> Supplied information:
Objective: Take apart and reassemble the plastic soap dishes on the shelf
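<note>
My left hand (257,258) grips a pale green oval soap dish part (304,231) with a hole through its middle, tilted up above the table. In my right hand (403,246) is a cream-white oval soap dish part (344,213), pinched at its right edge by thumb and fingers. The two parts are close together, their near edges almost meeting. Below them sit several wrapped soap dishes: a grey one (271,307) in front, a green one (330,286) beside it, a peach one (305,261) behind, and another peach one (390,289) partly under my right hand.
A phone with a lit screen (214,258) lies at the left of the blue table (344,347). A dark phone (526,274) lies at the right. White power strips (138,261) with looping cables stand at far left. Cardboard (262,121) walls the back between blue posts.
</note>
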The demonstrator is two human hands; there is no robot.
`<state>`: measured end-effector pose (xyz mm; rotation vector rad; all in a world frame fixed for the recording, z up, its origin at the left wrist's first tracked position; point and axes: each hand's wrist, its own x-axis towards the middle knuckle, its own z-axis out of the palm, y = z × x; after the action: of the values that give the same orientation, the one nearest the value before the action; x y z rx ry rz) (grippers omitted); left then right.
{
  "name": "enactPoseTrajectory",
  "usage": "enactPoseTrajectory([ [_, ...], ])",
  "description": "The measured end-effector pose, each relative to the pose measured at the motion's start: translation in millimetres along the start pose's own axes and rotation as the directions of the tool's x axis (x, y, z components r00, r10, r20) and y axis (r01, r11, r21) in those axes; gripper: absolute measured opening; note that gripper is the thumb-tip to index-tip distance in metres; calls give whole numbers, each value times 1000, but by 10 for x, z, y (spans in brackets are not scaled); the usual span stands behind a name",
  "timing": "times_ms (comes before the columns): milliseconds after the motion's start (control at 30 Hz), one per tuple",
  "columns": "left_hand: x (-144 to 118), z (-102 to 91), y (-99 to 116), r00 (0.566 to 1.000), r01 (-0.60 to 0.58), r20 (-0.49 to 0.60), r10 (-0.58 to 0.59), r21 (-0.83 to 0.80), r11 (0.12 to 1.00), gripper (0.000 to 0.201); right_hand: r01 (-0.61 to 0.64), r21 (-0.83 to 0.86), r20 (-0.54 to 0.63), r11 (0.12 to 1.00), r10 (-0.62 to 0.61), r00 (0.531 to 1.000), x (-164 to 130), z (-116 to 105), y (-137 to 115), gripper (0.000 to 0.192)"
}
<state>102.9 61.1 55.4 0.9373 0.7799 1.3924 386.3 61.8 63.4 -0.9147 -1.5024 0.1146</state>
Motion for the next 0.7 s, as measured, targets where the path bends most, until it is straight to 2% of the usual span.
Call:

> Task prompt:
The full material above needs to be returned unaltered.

> Exercise solution:
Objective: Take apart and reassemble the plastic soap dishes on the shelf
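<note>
My left hand (257,258) grips a pale green oval soap dish part (304,231) with a hole through its middle, tilted up above the table. In my right hand (403,246) is a cream-white oval soap dish part (344,213), pinched at its right edge by thumb and fingers. The two parts are close together, their near edges almost meeting. Below them sit several wrapped soap dishes: a grey one (271,307) in front, a green one (330,286) beside it, a peach one (305,261) behind, and another peach one (390,289) partly under my right hand.
A phone with a lit screen (214,258) lies at the left of the blue table (344,347). A dark phone (526,274) lies at the right. White power strips (138,261) with looping cables stand at far left. Cardboard (262,121) walls the back between blue posts.
</note>
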The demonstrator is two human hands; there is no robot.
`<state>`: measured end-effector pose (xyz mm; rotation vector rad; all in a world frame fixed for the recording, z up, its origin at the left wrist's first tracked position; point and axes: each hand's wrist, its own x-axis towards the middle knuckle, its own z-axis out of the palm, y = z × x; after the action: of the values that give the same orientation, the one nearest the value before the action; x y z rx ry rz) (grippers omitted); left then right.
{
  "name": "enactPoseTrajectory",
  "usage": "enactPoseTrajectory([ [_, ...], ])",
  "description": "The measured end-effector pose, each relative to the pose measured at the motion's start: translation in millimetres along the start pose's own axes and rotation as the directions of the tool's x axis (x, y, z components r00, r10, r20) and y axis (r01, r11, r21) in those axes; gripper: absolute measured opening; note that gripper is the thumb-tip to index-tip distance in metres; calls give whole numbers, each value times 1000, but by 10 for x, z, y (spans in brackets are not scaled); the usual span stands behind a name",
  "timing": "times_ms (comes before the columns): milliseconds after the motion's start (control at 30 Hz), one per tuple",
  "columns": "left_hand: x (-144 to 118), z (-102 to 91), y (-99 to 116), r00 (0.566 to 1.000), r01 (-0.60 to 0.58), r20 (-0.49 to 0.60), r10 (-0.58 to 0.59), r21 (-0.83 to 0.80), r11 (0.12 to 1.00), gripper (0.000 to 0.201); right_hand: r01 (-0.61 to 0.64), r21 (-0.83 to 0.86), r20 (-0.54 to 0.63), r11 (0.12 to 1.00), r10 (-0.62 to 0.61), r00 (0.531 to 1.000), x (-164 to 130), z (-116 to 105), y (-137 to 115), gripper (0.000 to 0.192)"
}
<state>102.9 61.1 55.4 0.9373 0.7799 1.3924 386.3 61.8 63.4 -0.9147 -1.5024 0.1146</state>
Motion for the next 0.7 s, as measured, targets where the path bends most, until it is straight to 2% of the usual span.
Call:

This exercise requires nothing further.